▼

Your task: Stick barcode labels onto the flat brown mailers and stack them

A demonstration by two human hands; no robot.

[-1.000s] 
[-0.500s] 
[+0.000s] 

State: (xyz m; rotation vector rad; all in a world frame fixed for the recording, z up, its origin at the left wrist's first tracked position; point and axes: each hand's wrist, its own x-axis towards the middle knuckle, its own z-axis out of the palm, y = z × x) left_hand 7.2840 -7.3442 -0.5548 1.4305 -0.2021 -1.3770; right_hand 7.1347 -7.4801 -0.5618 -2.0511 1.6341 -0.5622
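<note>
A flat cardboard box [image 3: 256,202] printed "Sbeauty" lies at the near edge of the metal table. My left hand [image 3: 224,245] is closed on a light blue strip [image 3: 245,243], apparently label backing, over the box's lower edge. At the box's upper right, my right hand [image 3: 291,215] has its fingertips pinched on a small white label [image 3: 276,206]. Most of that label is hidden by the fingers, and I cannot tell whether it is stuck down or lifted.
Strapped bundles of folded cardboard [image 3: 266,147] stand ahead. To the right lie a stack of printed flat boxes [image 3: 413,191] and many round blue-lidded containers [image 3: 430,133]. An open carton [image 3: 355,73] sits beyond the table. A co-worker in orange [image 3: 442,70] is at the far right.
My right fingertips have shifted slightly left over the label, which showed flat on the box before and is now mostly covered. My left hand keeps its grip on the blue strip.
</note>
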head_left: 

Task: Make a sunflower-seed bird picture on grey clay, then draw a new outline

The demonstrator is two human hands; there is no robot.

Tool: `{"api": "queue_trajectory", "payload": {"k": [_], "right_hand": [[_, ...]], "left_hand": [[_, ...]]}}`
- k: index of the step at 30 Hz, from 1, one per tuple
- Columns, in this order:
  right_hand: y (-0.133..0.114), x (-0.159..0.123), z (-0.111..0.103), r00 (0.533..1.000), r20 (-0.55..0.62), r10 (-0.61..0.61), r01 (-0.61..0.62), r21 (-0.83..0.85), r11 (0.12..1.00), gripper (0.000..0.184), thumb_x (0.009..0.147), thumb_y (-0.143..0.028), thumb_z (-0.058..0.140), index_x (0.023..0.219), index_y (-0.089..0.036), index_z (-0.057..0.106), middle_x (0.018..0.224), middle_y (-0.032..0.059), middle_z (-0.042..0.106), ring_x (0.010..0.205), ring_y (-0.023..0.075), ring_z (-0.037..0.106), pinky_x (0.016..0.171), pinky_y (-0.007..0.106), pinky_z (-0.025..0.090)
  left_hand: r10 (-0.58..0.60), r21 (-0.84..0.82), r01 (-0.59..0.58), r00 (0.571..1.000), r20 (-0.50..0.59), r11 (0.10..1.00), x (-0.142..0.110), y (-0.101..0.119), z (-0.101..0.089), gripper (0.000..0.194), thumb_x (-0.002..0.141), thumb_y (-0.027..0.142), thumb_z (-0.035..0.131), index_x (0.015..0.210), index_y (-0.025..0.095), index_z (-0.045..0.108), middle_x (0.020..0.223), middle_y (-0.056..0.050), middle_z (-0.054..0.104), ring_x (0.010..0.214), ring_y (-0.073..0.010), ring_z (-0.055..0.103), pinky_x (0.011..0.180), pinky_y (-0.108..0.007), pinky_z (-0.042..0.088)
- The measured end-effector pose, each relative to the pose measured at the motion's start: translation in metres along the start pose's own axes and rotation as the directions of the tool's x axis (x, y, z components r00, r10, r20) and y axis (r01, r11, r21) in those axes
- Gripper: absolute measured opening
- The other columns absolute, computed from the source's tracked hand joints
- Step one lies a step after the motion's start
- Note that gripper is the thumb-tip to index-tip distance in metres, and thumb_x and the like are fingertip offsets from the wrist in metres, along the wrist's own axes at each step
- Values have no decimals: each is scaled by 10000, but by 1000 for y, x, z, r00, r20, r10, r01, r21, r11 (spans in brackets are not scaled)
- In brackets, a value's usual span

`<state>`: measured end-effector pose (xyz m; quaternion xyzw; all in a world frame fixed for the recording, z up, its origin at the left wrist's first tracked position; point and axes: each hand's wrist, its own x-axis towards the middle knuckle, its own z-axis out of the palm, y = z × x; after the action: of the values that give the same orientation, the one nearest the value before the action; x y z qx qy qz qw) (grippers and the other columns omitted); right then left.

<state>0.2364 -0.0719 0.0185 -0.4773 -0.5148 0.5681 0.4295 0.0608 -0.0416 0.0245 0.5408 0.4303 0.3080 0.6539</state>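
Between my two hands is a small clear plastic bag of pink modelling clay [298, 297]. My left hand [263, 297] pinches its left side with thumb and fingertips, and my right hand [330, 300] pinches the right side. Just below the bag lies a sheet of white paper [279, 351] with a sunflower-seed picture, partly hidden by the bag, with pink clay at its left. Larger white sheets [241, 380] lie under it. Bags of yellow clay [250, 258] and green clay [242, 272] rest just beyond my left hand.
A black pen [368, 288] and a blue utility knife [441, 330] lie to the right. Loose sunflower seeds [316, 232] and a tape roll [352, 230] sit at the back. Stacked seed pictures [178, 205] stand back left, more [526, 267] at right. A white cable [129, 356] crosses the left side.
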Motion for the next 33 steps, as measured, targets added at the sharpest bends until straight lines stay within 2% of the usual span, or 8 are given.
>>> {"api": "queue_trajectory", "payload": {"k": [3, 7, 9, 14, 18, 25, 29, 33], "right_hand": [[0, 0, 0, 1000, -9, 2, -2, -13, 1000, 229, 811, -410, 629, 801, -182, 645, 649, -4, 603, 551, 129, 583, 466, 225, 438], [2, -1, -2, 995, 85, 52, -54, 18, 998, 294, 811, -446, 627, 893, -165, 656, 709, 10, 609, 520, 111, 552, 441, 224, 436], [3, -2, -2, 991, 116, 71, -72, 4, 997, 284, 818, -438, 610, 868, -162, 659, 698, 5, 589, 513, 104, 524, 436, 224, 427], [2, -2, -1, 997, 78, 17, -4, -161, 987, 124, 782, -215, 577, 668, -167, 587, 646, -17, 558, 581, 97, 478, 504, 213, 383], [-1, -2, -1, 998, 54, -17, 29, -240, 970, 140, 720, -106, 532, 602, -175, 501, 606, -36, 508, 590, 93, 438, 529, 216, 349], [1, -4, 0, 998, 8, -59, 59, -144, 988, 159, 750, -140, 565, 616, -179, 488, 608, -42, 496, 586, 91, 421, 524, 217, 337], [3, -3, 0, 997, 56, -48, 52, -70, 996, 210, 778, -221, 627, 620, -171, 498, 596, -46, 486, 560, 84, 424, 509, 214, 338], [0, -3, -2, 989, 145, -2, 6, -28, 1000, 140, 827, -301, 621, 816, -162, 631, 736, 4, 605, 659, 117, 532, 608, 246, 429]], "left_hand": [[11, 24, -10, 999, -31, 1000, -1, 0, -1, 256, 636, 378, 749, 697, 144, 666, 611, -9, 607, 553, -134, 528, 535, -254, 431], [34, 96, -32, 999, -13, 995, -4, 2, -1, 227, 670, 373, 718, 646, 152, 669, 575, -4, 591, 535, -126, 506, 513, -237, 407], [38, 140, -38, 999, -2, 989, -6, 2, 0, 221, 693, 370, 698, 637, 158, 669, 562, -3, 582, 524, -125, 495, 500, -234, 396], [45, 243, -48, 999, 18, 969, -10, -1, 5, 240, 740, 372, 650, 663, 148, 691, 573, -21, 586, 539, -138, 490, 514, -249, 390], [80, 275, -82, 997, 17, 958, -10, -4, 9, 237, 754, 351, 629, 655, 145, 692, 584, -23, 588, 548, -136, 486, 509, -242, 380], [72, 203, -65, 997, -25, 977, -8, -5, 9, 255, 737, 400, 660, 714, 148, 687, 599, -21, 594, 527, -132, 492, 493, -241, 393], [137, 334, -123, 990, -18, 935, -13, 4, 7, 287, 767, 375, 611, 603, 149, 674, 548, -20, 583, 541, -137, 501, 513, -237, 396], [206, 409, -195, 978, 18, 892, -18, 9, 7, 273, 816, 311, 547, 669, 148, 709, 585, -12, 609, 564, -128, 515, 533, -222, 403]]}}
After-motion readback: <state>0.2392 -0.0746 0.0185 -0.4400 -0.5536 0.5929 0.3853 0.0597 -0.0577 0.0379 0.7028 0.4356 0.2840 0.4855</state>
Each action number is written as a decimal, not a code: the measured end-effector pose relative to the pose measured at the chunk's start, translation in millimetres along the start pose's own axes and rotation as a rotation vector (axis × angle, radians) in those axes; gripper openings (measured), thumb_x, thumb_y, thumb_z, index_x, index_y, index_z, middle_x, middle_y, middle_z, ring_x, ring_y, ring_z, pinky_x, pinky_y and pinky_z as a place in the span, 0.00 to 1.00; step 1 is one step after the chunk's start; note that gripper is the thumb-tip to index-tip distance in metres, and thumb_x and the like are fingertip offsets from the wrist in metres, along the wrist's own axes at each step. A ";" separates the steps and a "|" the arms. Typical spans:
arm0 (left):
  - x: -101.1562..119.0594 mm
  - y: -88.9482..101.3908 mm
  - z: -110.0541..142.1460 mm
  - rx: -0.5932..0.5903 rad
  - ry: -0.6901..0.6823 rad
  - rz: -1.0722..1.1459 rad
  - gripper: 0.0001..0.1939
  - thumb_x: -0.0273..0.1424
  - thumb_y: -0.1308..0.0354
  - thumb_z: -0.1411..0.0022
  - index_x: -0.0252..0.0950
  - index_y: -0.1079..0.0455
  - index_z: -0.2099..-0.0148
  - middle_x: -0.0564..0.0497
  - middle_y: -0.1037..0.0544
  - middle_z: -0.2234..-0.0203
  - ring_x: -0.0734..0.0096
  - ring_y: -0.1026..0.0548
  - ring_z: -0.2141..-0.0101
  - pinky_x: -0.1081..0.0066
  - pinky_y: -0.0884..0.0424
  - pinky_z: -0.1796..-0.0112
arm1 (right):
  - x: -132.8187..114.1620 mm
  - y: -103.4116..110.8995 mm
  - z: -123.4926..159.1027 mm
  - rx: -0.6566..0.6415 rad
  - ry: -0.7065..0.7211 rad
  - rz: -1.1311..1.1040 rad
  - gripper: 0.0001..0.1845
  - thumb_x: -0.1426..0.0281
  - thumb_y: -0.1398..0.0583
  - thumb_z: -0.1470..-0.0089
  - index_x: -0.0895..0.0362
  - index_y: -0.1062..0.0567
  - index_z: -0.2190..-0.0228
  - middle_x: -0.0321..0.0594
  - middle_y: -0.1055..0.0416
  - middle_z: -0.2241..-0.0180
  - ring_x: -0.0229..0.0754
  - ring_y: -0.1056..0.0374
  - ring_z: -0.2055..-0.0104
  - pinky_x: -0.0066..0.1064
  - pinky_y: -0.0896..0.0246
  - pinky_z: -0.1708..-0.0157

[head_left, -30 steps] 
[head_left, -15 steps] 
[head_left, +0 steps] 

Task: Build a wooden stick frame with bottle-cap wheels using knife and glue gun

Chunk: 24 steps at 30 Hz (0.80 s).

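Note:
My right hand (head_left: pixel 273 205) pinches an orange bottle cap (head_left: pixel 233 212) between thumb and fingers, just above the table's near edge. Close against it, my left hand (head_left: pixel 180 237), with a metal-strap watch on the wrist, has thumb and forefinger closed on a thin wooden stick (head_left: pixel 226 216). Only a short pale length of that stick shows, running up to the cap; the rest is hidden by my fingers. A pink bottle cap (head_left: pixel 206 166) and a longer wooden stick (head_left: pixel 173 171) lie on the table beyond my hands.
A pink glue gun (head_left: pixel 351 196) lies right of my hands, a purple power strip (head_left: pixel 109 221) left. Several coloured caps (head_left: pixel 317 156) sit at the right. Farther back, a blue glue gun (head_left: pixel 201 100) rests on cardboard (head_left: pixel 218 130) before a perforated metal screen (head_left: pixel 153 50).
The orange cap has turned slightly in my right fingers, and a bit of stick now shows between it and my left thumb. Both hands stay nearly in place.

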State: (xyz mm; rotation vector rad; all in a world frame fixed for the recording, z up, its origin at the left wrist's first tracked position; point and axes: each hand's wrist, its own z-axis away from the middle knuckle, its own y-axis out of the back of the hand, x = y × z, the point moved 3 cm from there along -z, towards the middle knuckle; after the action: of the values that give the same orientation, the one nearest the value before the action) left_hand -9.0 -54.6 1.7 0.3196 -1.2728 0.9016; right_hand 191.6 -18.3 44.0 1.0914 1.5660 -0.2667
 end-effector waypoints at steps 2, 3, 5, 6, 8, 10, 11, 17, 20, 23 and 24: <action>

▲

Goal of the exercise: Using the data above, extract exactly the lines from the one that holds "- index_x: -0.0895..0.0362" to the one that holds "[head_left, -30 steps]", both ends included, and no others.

Output of the exercise:
  - index_x: -0.0895..0.0362
  - index_y: -0.1062..0.0567
  - index_z: -0.2190..-0.0228
  - middle_x: -0.0321..0.0594
  - middle_y: -0.1055..0.0416
  - middle_z: -0.2241..-0.0180
  - ring_x: -0.0229..0.0754
  - ring_y: -0.1056..0.0374
  - ring_z: -0.2055..-0.0104
  - pinky_x: -0.0066..0.1064
  - pinky_y: -0.0896..0.0246
  - pinky_z: -0.1708..-0.0157

[head_left, -30 steps] 

Nothing else belongs to this answer.